名をつけることによって認識

 野口悠紀雄『「超」説得法~一撃で仕留めよ~』(2013.4講談社)より。

「説得」とは、相手の決定を変えさせること、あるいは、ある行動をとるよう決心させることである。社会生活をしている限り、説得という行為から逃げることはできない。

  文章を書くことも自分の考えで相手に影響を与えようとしているので、一種の説得といえるでしょう。

 人間は、身の回りのあらゆるものに名をつけてきた。山、海、川、森、林などの地理的対象に固有名詞をつけた。天候も、雨や日照、温度などで微妙に異なる状況を、名で区別した。色や音にも名をつけた。そして、仲間である人間にも固有名詞をつけた。動物や植物にも、また、食物、製品、道具にも、町や建物にも命名した。目に見えるもの、形あるものだけでなく、抽象概念や感情にも名をつけた。人間は、名をつけることによって対象を認識し、それらを操作してきたのである。

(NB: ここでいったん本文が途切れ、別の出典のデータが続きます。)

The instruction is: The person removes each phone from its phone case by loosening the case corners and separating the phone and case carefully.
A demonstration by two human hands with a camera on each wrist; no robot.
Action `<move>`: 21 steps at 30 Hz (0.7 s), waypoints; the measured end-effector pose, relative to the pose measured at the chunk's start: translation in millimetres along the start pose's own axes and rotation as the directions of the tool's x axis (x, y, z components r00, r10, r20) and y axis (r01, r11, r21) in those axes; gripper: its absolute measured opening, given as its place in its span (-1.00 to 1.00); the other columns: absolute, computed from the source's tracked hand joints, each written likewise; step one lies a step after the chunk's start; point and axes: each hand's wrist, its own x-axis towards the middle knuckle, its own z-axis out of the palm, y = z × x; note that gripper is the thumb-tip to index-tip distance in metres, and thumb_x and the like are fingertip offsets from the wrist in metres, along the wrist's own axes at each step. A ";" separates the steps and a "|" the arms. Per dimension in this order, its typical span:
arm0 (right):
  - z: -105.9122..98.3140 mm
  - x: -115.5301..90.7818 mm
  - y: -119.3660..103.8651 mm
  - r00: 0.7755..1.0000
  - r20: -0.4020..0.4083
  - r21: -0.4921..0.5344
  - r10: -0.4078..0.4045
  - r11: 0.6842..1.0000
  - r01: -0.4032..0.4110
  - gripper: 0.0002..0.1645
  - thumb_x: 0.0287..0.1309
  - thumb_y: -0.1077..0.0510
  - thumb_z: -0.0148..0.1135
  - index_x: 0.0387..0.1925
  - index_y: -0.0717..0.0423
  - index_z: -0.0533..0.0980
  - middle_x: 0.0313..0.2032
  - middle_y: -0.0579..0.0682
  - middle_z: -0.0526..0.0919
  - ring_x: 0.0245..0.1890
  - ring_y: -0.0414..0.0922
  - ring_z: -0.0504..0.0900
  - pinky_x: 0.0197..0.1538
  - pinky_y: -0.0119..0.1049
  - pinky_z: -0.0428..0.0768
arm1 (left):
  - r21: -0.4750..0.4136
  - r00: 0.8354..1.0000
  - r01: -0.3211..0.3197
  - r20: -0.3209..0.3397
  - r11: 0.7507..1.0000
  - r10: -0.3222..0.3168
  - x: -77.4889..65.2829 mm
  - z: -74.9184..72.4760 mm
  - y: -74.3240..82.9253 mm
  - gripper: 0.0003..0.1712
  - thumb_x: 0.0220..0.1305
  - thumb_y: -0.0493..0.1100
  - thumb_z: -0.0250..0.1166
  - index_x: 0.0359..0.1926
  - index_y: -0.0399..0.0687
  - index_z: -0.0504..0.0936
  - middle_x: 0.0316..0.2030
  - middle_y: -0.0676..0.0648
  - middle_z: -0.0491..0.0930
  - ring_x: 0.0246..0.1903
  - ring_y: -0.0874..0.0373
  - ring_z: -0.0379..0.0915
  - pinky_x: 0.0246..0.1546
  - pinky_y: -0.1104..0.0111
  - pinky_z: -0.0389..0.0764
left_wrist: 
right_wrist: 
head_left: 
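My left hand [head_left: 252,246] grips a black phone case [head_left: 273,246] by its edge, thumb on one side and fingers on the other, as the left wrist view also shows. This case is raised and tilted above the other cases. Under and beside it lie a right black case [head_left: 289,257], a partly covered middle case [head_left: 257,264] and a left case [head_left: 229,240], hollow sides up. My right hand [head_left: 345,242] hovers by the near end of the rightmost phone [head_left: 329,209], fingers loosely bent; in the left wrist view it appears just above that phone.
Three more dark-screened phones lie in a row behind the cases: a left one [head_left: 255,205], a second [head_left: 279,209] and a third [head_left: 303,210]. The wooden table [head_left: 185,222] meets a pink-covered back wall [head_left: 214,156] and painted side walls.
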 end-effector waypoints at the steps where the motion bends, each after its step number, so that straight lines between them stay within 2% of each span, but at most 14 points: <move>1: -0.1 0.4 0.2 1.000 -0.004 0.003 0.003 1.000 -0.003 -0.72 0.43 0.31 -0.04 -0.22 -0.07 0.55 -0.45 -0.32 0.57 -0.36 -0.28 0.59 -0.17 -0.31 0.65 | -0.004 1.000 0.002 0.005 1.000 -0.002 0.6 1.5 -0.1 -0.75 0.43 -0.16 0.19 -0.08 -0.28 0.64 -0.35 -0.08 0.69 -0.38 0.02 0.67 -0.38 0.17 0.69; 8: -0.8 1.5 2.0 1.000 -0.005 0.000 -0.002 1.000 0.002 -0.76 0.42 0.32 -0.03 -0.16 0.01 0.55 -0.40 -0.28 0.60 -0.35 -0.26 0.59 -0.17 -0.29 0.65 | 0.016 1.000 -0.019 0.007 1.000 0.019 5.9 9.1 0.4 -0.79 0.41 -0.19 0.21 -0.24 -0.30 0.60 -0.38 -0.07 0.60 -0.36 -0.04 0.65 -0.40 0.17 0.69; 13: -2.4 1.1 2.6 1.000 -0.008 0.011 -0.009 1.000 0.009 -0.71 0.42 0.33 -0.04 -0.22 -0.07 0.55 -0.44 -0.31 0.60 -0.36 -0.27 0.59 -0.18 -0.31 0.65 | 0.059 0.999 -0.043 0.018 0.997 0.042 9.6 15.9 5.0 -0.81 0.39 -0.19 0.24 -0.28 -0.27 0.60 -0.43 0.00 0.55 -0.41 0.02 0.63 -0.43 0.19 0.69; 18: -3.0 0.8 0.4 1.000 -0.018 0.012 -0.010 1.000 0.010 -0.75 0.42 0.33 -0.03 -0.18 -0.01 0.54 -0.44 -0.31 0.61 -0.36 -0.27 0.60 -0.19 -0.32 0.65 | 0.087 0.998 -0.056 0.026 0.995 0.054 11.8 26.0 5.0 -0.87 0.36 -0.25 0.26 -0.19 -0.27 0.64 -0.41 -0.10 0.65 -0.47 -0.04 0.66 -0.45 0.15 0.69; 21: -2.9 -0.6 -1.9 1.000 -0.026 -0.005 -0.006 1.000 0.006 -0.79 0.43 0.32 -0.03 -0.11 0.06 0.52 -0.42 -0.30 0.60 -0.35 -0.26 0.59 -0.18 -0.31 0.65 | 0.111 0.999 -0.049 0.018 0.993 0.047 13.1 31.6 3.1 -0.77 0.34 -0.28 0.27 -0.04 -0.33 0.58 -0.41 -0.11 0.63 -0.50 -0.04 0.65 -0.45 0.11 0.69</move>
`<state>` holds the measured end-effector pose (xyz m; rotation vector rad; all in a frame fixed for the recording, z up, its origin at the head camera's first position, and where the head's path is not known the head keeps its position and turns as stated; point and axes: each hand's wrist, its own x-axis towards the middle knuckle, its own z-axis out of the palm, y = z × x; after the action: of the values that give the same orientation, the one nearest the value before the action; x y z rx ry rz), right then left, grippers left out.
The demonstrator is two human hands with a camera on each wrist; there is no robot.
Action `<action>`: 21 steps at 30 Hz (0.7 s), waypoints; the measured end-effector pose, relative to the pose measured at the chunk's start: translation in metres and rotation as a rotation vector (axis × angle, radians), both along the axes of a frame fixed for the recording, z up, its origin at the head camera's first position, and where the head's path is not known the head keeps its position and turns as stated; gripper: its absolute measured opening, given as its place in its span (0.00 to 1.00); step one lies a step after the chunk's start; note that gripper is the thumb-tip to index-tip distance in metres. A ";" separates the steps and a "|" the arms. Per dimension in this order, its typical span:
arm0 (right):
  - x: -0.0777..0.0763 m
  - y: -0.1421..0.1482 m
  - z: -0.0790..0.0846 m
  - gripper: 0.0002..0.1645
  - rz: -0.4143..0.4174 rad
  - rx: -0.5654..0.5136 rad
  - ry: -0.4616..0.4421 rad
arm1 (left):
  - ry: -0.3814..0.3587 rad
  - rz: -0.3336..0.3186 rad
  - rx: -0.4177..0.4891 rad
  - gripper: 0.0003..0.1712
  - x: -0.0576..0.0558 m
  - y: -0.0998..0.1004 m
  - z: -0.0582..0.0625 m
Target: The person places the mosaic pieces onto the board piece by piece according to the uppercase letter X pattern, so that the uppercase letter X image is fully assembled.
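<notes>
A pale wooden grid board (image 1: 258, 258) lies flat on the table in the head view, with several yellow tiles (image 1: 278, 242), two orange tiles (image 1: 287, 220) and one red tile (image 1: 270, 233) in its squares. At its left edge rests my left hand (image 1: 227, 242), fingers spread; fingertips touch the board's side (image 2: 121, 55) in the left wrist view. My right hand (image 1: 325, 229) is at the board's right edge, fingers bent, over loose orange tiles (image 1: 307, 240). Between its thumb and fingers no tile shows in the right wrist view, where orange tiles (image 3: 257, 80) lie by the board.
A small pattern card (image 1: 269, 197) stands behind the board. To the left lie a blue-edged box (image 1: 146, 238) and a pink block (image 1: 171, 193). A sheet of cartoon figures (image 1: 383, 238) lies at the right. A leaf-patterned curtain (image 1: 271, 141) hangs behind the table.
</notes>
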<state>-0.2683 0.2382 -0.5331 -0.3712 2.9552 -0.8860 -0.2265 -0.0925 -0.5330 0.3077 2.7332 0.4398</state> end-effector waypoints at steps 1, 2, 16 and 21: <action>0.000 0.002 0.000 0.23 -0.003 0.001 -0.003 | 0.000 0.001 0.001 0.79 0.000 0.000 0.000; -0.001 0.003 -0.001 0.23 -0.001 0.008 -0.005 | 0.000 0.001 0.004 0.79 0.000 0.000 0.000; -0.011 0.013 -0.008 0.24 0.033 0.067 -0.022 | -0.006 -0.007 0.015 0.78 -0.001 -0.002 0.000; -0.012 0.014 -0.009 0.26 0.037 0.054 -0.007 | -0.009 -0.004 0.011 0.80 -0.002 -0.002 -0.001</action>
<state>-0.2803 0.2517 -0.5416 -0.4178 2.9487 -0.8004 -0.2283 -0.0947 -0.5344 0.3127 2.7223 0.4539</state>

「名をつけることによって対象を認識する」ことから、ヘレンケラーの言葉を知る場面を思い出しました。それまで、けだもののような振る舞いをしていたヘレンケラーが、サリバン先生に、「ものには名前がある」ことを教えてもらい、そこから人間らしくなっていくのです。
 語彙力を鍛えることは、より人間らしくするために必要なことなのです。